Sous le souffle du désert
Le jour se levait.
Le soleil montait doucement vers le ciel, étirant sur le sable les ombres longues de la nuit. Le désert s’éveillait, exhalant ses parfums de pierre et de poussière chauffée. Au loin, dans le ciel pâle, le grondement des moteurs approchait : un Transall fendait l’aube, lourd de soldats et de silence.
À l’intérieur, la lumière rouge de la soute baignait les visages tendus. Le groupe d’intervention se préparait au saut.
Guy, assis contre la paroi métallique, vérifiait machinalement son harnais. Il n’était plus vraiment un novice, mais cette mission-là avait un goût particulier. En bas, une ville géante, perdue entre le désert et le fleuve, s’enfonçait dans le chaos.
Sur l’écran, les points rouges clignotaient : secteurs à reprendre, zones d’extraction, couloirs de tir. Mais Guy n’y voyait qu’une silhouette. Celle d’un enfant.
Nadir.
Deux ans plus tôt, lors d’une mission humanitaire dans la même région, ils avaient croisé ce gamin au regard clair, toujours souriant malgré la poussière et la faim. Il s’était attaché à l’équipe, devenant leur mascotte. Il portait leurs casques trop grands, courait après leurs véhicules, riait de tout.
Quand ils étaient repartis, Nadir leur avait promis de devenir soldat, “pour protéger les autres, comme vous”.
Depuis, plus de nouvelles . Quand un message radio intercepté parla d’un enfant menant des civils vers la vieille mosquée, au cœur de la ville.
Guy avait reconnu son prénom. Et rien, ni les ordres ni le danger, n’aurait pu le retenir.
— Deux minutes ! cria le largueur.
Le vent s’engouffra dans la soute.

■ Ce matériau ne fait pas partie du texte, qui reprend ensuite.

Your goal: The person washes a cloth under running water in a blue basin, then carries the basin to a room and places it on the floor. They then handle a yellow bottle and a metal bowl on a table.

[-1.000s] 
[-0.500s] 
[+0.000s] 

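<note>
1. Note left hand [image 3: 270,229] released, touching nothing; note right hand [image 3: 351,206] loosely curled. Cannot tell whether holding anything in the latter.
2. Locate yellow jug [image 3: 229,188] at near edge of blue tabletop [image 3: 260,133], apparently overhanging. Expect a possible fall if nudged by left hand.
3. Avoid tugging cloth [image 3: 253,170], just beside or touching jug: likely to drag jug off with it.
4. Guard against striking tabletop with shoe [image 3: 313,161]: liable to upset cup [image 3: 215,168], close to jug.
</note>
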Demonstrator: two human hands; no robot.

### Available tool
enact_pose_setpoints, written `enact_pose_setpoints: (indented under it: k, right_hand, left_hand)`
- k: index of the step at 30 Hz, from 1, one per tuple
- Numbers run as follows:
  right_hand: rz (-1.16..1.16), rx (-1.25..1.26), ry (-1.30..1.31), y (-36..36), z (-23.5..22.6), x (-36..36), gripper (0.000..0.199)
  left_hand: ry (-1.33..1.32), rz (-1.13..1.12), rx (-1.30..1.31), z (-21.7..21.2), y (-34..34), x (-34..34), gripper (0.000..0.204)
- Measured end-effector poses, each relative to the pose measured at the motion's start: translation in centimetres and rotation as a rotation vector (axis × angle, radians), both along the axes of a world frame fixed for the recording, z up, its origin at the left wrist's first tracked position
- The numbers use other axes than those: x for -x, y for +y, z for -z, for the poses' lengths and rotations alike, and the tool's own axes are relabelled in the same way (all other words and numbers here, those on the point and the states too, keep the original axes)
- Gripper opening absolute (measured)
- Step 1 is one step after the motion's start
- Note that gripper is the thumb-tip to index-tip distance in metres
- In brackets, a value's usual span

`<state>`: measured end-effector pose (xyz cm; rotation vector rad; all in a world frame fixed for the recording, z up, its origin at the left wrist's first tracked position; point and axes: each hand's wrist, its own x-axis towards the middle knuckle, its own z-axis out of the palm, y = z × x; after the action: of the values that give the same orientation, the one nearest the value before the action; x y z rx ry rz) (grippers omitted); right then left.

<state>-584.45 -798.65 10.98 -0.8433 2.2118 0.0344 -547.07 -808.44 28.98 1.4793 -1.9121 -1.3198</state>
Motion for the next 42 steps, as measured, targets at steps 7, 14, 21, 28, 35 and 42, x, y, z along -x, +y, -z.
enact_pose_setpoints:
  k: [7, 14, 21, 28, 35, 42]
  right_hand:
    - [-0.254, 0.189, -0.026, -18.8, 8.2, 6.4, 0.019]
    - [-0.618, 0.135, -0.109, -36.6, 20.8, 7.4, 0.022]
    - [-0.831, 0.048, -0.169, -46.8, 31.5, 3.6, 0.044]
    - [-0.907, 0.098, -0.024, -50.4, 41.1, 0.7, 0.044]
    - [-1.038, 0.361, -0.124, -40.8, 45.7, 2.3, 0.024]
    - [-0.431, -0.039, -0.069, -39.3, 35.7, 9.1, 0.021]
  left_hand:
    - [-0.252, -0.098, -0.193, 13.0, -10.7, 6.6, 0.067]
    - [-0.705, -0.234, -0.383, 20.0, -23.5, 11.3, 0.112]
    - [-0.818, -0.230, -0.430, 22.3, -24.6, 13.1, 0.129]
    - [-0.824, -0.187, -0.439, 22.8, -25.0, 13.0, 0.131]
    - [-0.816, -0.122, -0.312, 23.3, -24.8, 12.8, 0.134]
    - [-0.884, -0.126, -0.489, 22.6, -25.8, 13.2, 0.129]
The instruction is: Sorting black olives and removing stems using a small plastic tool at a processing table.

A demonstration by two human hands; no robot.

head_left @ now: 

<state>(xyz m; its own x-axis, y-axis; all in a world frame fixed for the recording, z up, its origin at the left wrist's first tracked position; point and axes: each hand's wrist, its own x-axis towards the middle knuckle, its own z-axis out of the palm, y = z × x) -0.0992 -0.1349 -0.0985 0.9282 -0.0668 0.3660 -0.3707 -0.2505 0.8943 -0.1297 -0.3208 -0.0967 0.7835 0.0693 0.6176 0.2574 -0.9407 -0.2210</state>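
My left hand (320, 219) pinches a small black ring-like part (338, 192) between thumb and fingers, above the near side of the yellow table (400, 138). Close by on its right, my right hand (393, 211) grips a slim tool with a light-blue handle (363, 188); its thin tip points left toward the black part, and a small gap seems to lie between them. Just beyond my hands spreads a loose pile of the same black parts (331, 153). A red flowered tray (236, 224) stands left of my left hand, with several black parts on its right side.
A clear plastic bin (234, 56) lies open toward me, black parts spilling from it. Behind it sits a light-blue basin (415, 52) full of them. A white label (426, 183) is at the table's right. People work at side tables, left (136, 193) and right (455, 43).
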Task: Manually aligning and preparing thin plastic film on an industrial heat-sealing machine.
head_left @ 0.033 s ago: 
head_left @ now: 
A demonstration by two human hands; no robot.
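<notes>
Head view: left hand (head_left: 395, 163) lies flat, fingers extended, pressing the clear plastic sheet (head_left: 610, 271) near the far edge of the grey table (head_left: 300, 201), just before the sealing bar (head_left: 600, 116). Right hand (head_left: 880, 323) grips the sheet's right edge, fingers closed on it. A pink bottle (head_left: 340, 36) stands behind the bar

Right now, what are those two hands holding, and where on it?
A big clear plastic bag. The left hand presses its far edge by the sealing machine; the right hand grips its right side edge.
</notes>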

En bas, la ville apparaissait, immense, auréolée de fumée et de feu. Des explosions éclataient déjà dans les faubourgs. Guy sentit son cœur battre plus vite.
— Go !
Il sauta.
Le vent le happa aussitôt, brûlant et sec. Le parachute s’ouvrit dans un claquement vif. Autour de lui, les autres silhouettes se balançaient dans la lumière du matin. En dessous, la ville s’étalait, bouillonnante, fracturée.
Il toucha le sol sur une terrasse, se laissa rouler et déploya son arme. Le vacarme des combats montait de toutes parts. La chaleur, la poussière, l’odeur de poudre formaient une chape suffocante.
Avançant de ruelle en ruelle, Guy finit par rejoindre un groupe de civils réfugiés derrière un mur effondré. Et là, au milieu d’eux, un enfant se dressait, un vieux fusil sur l’épaule, les traits durcis par la peur.
— Nadir ?
L’enfant se retourna. Un instant, son visage sembla redevenir celui d’autrefois , le petit garçon qui riait dans la poussière, une casquette trop grande sur la tête.
— Guy ! s’écria-t-il en courant vers lui.
Guy s’accroupit, l’attrapa dans ses bras.
— Tu es vivant, bon sang…
— Je les aide à se cacher, dit Nadir, fièrement. Je connais toutes les ruelles.
Autour d’eux, les tirs redoublèrent. Guy sentit le sol vibrer sous ses genoux.
— Écoute-moi, il faut qu’on parte. Les hélicos vont venir chercher les civils.
Nadir hocha la tête, sérieux.
— Je reste jusqu’à la fin. Je leur ai promis.
Ils passèrent la journée à évacuer les blessés, à guider les habitants vers la zone d’extraction. Nadir courait en éclaireur, léger comme une ombre. Chaque fois qu’il revenait, Guy voyait dans ses yeux une lueur de fierté farouche.
Quand enfin la nuit tomba, le bruit des rotors résonna au-dessus de la ville. Les hélicoptères d’évacuation arrivaient.
Guy chargea les derniers civils à bord, puis se tourna vers Nadir.
— Monte.
— Et toi ?
— Je viens dans le prochain.
L’enfant hésita, puis secoua la tête.
— Tu viendras vraiment ?
— Je te le promets.
Nadir lui serra la main, fort, avant de monter. Quand l’hélicoptère s’éleva, le vent souleva la poussière. Guy leva les yeux. Dans la lumière des projecteurs, le petit visage de Nadir apparut une dernière fois, penché à la porte, les yeux brillants.
Puis la nuit avala le bruit des pales.
Guy resta seul dans la rue silencieuse, le bruit des armes encore présent. Mais le cœur apaisé.
Il sourit malgré lui.
Le désert autour d’eux avait vu trop de morts. Mais ce soir-là, il savait qu’il avait sauvé quelque chose d’essentiel : l’espoir.